El pase a prisión de un político notorio es una escena familiar ya en democracia, casi muy poco para hacerse de nuevas, señalando con el dedo al partido rival. Ahora bien, esa cansina reiteración de vicios privados contra ideales públicos podría remover a los amigos de la honestidad en los partidos, y dejar en suspenso los propósitos de enmienda más tópicos, como dar otra vuelta de tuerca al código penal, alargar las cautelas en los protocolos internos o, ya de paso, exigir más responsabilidad social corporativa a las empresas, nuestros habituales remedios.
Tal vez valga caer en la cuenta de que estos dolorosos desvíos particulares coinciden en el tiempo con unas malas prácticas institucionales, pero que obtienen indulgencia de todo lo que depara un éxito en política. A poca memoria que se tenga –o será que se repara mejor siendo parlamentario de la oposición–, esta coincidencia se da en cuanto a que el más notable de los ahora bajo custodia judicial fue quien subió a la tribuna de un Congreso, abarrotado de diputados y senadores, a defender la moción de censura de 2018. La misma persona que ahora es blanco favorito de las caricaturas. Cabe responder que ha sido una casualidad, simbólica, todo lo más.
Siete años de gobiernos de minorías han deparado un vivir al día carente de fines
Quien defendía esa censura, una audacia táctica contra un gobernante con los presupuestos recién aprobados, lo hizo apalancado en un discurso contra la venalidad del partido gubernamental, recién confirmada en ese momento por sentencia judicial.
Por mucho que se hayan incrementado en posteriores sesiones de investidura aquellos exiguos votos iniciales, lo decisivo de entonces fue abrir las puertas a una censura enteramente negativa, sin otra propuesta compartida por los firmantes de la moción que la ocasión de sustituir al gobernante. Siquiera se ofreció al país el compromiso de acudir a unas prontas elecciones que refrendaran en un corto plazo la operación parlamentaria.

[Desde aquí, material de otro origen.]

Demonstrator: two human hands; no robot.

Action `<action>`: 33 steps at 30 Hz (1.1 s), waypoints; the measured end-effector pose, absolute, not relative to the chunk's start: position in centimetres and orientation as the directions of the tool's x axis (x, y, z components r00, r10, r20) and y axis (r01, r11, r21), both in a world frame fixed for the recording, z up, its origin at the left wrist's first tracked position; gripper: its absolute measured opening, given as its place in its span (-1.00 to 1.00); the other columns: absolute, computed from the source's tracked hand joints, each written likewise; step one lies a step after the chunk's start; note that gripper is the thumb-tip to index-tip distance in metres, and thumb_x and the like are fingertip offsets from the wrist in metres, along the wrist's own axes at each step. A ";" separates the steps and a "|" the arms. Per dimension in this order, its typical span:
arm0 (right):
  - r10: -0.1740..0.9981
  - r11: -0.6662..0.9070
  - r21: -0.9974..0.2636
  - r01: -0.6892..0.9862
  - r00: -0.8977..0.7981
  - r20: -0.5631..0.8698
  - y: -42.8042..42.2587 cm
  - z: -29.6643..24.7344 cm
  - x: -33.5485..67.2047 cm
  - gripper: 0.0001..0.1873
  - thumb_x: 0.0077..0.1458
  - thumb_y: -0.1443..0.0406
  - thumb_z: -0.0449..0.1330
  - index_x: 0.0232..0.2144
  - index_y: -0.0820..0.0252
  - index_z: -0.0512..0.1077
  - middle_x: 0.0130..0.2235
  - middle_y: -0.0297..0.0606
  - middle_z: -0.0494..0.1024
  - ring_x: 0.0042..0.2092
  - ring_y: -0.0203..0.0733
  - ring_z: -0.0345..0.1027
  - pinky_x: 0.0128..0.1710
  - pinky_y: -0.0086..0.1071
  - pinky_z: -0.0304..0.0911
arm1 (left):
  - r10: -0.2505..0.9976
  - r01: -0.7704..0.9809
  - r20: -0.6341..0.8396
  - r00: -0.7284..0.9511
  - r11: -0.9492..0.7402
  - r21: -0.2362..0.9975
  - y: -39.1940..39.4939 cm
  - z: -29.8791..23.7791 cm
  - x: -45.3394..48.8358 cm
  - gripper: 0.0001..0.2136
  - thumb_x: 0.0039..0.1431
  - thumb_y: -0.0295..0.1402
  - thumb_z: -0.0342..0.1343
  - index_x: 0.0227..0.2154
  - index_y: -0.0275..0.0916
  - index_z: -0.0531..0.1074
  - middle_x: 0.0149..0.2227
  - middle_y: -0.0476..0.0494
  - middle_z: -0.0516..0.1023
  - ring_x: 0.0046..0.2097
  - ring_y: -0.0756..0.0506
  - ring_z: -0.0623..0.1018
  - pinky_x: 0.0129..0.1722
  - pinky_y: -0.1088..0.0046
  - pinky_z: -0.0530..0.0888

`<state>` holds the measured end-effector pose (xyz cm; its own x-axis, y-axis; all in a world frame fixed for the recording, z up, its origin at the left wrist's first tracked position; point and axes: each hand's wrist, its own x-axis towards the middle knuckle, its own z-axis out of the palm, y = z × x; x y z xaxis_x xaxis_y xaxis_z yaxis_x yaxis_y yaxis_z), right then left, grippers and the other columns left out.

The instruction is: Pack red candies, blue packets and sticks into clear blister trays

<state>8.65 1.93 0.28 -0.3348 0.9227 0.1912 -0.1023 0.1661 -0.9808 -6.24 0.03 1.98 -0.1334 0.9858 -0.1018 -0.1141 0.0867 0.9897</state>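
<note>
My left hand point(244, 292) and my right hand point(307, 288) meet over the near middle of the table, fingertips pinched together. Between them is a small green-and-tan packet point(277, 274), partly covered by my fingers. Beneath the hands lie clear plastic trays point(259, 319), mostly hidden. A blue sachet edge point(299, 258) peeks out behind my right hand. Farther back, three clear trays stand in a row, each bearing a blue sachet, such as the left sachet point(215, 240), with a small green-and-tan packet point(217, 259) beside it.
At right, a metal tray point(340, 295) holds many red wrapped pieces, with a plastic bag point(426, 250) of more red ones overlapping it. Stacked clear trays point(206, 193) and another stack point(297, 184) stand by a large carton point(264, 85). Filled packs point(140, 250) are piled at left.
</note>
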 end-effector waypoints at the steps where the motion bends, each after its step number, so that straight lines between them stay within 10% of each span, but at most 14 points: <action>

No estará de más revisar, siete años después, ese punto de partida del mal uso de la pieza central del sistema político. Siete años de presidente de gobiernos de minorías, sin programas legislativos firmados por sus aliados, han deparado un vivir al día carente de fines definidos y positivos, en una lucha por la supervivencia sólo compensada, entre sus partidarios, por la fortaleza de carácter del ganador de la censura. Lo permanente del proceso iniciado ha sido la figura de un presidente respaldado en un frente parlamentario de creciente rechazo. Tal vez sea que las carencias institucionales atraen poderosamente a las otras corruptelas.